Blitz is not a bad tiebreak, but it can be time-consuming and impractical, depending on the needs of the organizer and frankly the size of the tournament. If you have special prizes in certain scoregroups or rating groups, playoffs could become a real nightmare. I wouldn't have a problem calling Blitz a better tiebreak than any of the others, but that does not eliminate the merit of the more traditional tiebreaks.

peter_parr
01-07-2013, 10:54 AM
The following article was published in the 41st year of my chess column in the Sydney Morning Herald on Monday 1st July 2013.

Gelfand wins Tal Memorial
Peter Parr

Boris Gelfand defeated Caruana, Nakamura and Morozevich and drew his other six games to win the Tal Memorial tournament in Moscow. World no 1 Magnus Carlsen finished second but performed just below his rating. The out of form World Champion Viswanathan Anand confirmed that this would be his last event before defending his title against Carlsen in Chennai, India in November.

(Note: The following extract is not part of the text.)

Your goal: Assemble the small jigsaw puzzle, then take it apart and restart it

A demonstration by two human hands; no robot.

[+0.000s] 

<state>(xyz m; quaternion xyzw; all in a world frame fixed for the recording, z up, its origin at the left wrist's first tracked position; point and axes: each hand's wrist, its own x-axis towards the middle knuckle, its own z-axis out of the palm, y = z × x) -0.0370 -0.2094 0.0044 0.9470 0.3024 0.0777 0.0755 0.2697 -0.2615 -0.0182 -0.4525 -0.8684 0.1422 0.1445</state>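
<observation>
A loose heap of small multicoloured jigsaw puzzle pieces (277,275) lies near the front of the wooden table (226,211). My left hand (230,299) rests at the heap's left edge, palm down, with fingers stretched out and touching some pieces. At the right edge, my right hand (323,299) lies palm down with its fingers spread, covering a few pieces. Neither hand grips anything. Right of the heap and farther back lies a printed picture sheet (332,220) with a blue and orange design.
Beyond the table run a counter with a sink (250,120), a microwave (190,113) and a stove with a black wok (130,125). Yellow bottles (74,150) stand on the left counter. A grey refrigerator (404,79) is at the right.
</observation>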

Caruana,F (2774) - Gelfand,B (2755) [B90] rd 2
1.e4 c5 2.Nf3 d6 3.d4 cxd4 4.Nxd4 Nf6 5.Nc3 a6 6.f3 e5 7.Nb3 Be6 8.Be3 Be7 9.Qd2 0–0 10.0–0–0 Nbd7 11.g4 b5 12.g5 b4 13.Ne2 Ne8 14.f4 a5 15.f5 a4 16.fxe6 axb3 17.cxb3 fxe6 18.Bh3 Rxa2 19.Bxe6+ Kh8 20.Ng3 Nc7 21.Bc4 Qa8 22.Rhf1 Rxf1 23.Rxf1 Ra1+ 24.Kc2 Rxf1 25.Bxf1 d5 26.h4 d4 27.Bg1 Ne6 28.Qe2 Ndc5 29.Qc4 Nf4 30.Qf7 Qf8 31.Qc4 g6 32.Bf2? Ne2! 33.Nh1 d3+ 34.Kd1? Qf3 35.Bxc5 Qxf1+ 36.Kd2 Nf4 37.Ng3 Qg2+ 38.Kc1 Qxg3 39.Kb1 Ne2 40.Qf7 Qe1+ 41.Ka2 Nc3+ 0–1

Final scores (10 players, 9 rounds, prize fund AUS $ 140,000):- B.Gelfand (ISR 2755, performance 2905) 6 ; M.Carlsen (NOR 2864) 5.5 ; S.Mamedayarov (AZE 2753), D.Andreikin (RUS 2713) ; F.Caruana (ITA 2774) 5 ; H. Nakamura (USA 2784) 4.5 ; S. Karjakin (RUS 2782) 4 ; A. Morozevich (RUS 2760) , V.Anand (IND 2786) 3.5 ; V. Kramnik (RUS 2803) 3. Yuriy Kryvoruchko 2659 is the new Ukraine champion.